Race, ethnicity, and socioeconomic factors continue to drive disparities throughout the U.S. healthcare system. From oncology to diabetes to sickle cell disease, too many communities continue to face obstacles that reduce their access to care, increase their time to treatment, and ultimately produce poor health outcomes.

To begin to address this problem, we first need to quantify the scope of it, identify at-risk segments of the population, and accurately target interventions that will have the largest impact. But that hasn’t happened. Instead, we’ve allowed systemic health system biases and inefficiencies to relegate these disparities in care to the long list of problems that are seen as either too complex or not profitable enough to prioritize.

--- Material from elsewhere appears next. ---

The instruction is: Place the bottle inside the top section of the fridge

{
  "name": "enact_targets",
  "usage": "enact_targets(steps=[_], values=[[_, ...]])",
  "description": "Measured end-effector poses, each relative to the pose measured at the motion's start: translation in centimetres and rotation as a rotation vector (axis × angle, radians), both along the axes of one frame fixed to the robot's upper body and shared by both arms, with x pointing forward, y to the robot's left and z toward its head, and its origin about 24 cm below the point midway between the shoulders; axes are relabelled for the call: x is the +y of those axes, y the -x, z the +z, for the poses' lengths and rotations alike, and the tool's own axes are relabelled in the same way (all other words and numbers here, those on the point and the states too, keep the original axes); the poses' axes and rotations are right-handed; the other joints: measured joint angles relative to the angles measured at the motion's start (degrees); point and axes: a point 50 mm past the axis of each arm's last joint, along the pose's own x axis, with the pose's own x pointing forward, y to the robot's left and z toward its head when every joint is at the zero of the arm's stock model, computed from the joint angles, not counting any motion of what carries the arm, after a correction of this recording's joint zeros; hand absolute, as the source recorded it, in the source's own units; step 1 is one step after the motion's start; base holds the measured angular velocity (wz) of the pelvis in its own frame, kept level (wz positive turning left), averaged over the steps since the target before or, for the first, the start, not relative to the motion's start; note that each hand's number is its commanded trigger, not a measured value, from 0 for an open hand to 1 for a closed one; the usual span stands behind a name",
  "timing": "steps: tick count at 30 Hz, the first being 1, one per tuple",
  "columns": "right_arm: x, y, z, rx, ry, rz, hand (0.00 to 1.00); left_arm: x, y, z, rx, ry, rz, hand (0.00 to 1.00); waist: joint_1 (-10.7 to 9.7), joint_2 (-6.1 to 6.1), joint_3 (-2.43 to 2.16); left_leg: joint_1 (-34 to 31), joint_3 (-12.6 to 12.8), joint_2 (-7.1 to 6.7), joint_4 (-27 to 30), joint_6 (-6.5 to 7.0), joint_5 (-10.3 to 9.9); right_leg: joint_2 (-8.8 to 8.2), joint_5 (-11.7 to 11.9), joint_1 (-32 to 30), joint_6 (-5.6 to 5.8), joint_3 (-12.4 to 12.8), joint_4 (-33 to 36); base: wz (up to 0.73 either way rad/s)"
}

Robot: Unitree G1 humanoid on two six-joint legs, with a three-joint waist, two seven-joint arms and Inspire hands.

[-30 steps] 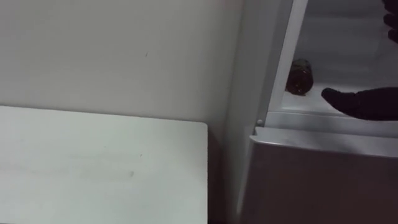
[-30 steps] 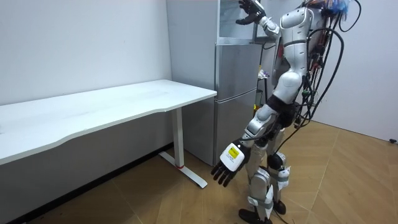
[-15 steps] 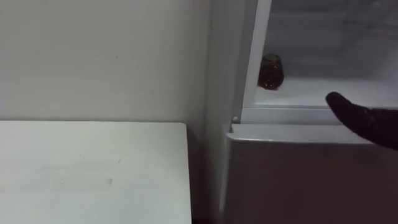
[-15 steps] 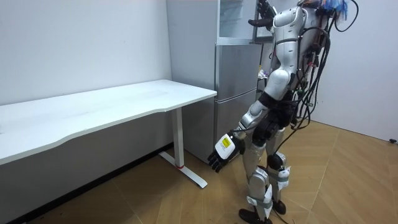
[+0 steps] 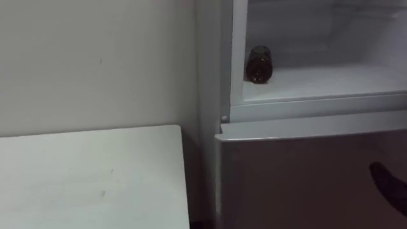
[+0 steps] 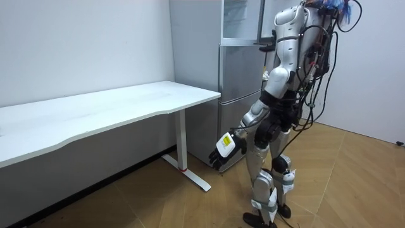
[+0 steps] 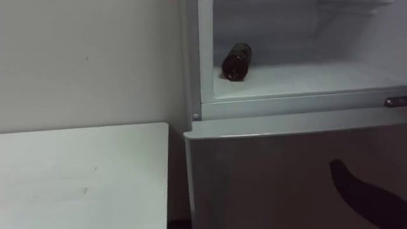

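Note:
A dark brown bottle [image 5: 257, 63] [image 7: 236, 62] lies on its side on the white shelf of the open upper fridge compartment [image 5: 318, 83] [image 7: 299, 79], near its left wall, with nothing touching it. My right hand [image 5: 389, 187] [image 7: 365, 191] shows as a dark shape with straight fingers at the lower right, in front of the lower fridge door [image 7: 267, 172] and well below the bottle. In the room view I stand facing the fridge [image 6: 237, 95]. My left hand [image 6: 224, 149] hangs relaxed and empty beside my thigh.
A white table [image 5: 89, 178] [image 6: 107, 107] stands against the wall to the left of the fridge, its edge close to the fridge's side. The upper door's edge [image 6: 261, 19] stands open next to my shoulder. Wooden floor [image 6: 158, 202] lies open behind me.
My right hand has come out of the upper compartment and dropped in front of the lower door. The bottle stays lying on the shelf. The head camera has shifted right.

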Motion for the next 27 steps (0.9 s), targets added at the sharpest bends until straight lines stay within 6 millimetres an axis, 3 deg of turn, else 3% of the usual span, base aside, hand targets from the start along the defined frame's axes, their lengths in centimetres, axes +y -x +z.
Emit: enact_targets(steps=[6, 8, 15, 18, 23, 27], values=[[0.8, 1.4, -5.9, 0.254, -0.070, 0.010, 0.00, -0.1, 0.2, 0.0, 0.005, -0.003, -0.003, 0.00, 0.0, 0.22, 0.02, -0.3, 0.1, -0.07, -0.1, 0.05, 0.0, -0.02, -0.1, -0.2, 0.07, 0.1, 0.0, 0.00], [0.8, 2.3, -8.9, 0.390, -0.098, 0.003, 0.00, -0.3, -0.2, -0.1, -0.005, 0.006, -0.006, 0.00, 0.1, 0.34, -0.02, -0.2, -0.1, -0.23, -0.3, 0.09, -0.1, -0.07, -0.3, 0.0, 0.17, 0.6, 0.1, 0.02], [-0.1, 4.5, -13.3, 0.586, -0.143, -0.057, 0.00, -0.6, -0.3, -0.1, -0.029, 0.021, 0.002, 0.00, -0.2, 0.80, -0.32, 0.1, -0.2, -0.36, -0.7, 0.10, -0.1, -0.09, -0.4, 0.3, 0.25, 0.6, -0.2, 0.01], [-0.3, 7.3, -17.3, 0.810, -0.138, -0.096, 0.00, -0.5, 0.1, -0.1, -0.027, 0.008, 0.012, 0.00, 0.2, 0.49, -0.42, 1.4, -0.3, -0.40, -0.8, -0.06, -0.2, 0.01, -0.4, 1.6, 0.25, 0.6, -0.9, 0.00], [-0.1, 11.1, -20.5, 1.039, -0.145, -0.117, 0.00, -0.5, 0.8, -0.2, 0.006, 0.006, 0.016, 0.00, 0.3, 0.48, -0.35, 1.9, -0.1, -0.43, -1.2, -0.09, -0.2, -0.06, -0.5, 1.9, 0.23, 0.2, -1.0, -0.02], [0.3, 12.8, -22.0, 1.170, -0.181, -0.101, 0.00, -0.7, 1.0, -0.4, 0.030, 0.010, 0.002, 0.00, 0.3, 0.60, -0.14, 1.9, -0.5, -0.54, -1.4, -0.08, -0.2, -0.16, -0.7, 2.0, 0.28, 0.0, -1.1, 0.02]])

Fragmented Data Perpetuates Racial Disparities in Care
That needs to change. The good news is that accessing the detailed data needed to comprehensively and cost-effectively cut through the noise and start the process of affecting real change is now possible. That was not the case for many years. Healthcare data has historically been siloed and difficult to access, with limited interoperability that prevented visibility into real-world patient journeys.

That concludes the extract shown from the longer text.